Extra dental care charge for boy with autism angers parent

2019 06 12 18 52 1138 Insurance Check 400

A family in Illinois was shocked when it was hit with a $75 behavior management fee for the dental care of its 10-year-old son who has autism. The fee, which is not covered by the family's insurance, has left the boy's dad irate and refusing to pay it, according to news reports.

Michael Johnson was reportedly surprised and outraged when he received the bill with the extra charge for his son Wesley's routine dental visit. The dentist, who hasn't been identified but practices in Chicago, sent the bill to Johnson in March.

Feeling like the charge is "one more cost of having a child with special needs," Johnson promises to fight the fee.
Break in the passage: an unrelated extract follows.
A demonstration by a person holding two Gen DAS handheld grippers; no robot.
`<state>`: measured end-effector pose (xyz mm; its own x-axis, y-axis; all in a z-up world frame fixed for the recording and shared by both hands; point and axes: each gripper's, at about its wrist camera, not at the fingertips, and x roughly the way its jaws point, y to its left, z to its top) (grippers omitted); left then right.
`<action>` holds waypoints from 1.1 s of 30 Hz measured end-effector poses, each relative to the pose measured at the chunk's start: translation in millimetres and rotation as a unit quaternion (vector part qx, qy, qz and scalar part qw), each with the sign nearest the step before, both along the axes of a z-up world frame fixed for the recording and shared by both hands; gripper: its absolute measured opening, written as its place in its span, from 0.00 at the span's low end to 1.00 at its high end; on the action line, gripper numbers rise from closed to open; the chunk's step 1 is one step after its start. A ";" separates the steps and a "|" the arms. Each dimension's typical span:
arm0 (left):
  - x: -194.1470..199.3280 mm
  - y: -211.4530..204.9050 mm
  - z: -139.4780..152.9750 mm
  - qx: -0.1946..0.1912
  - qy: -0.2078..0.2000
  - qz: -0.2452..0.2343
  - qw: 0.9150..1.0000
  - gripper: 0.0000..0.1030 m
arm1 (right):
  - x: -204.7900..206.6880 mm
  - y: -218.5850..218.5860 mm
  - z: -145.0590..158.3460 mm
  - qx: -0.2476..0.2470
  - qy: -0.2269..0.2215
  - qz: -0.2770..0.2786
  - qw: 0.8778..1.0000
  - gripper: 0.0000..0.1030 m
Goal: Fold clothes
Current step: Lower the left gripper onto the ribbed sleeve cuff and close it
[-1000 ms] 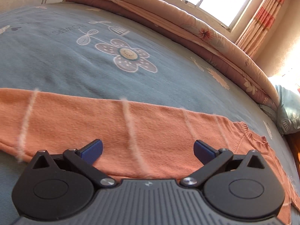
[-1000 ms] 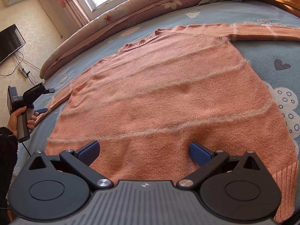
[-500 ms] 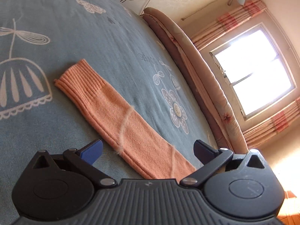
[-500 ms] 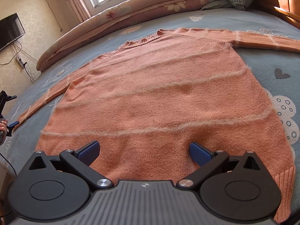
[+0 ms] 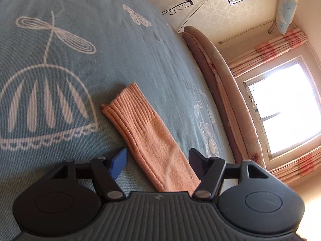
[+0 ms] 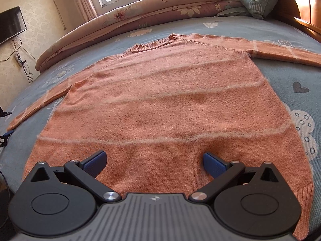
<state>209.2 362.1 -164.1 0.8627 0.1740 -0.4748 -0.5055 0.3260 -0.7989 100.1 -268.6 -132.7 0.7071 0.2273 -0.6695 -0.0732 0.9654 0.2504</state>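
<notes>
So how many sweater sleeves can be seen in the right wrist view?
2. One sleeve stretches toward the left edge of the bed, the other runs off the picture's right side, so its cuff is hidden. Both lie flat on the blue bedspread.

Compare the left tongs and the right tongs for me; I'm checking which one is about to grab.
The left tongs have just been closing, with the sweater's sleeve running between their jaws but not yet pinched; the right tongs stand wider. The left tongs sit over the narrow sleeve near its ribbed cuff; the right tongs hover over the sweater body near the hem. Both have blue pads and neither grips fabric.
</notes>
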 end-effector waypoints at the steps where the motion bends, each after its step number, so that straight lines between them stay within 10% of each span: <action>1: 3.0 1.6 -0.6 0.000 -0.001 0.001 1.000 0.65 | -0.1 1.9 -0.6 -0.008 -0.002 0.001 1.000 1.00; 14: 3.8 -9.4 -10.2 -0.057 -0.056 -0.010 0.997 0.67 | 0.0 14.3 -5.0 -0.055 -0.016 0.003 0.998 1.00; 33: 19.2 -3.0 -13.5 -0.027 -0.079 0.059 0.995 0.67 | -1.1 20.8 -7.6 -0.082 -0.021 0.008 0.996 1.00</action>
<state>228.4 359.1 -177.6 0.9022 0.2564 -0.3468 -0.4048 0.2256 -0.8861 99.0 -247.8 -140.2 0.7326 0.1292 -0.6683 -0.0966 0.9916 0.0859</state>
Children with developmental disorders, such as autism, have communication, sensory, and social difficulties that can make dental care difficult.

However, he may have an uphill battle.

"While I don't know the office's point of view regarding the fee explanation, it seems that the code application was proper," said dental insurance expert Teresa Duncan of Odyssey Management.

The billing code for this type of fee is available to any dentist who ends up spending more than the time allotted with a patient or if the patient requires additional staff. Unfortunately, many insurance companies don't reimburse this.

Johnson said that he has never told about the fee and that they hadn't received one in the past, though the boy, who has sensory issues and doesn't like being on his back, has been seeing this pediatric dentist for years. When he questioned the practice about the fee, the office said it was charged because Wesley's visit ran longer than the time it had allotted for the appointment.

Wesley and his dad attended the visit with his therapist, and, though it lasted a little longer, it was a pretty routine visit, Johnson said.

Give patients a heads up

There are ways to avoid this kind of situation.

Patients deserve to be told the expected fees for treatment, and, ideally, the cost should be explained to the patient or the patient's family prior to a visit or at least before treatment, Duncan said.

"This is not a surprise conversation that anyone would like," she said.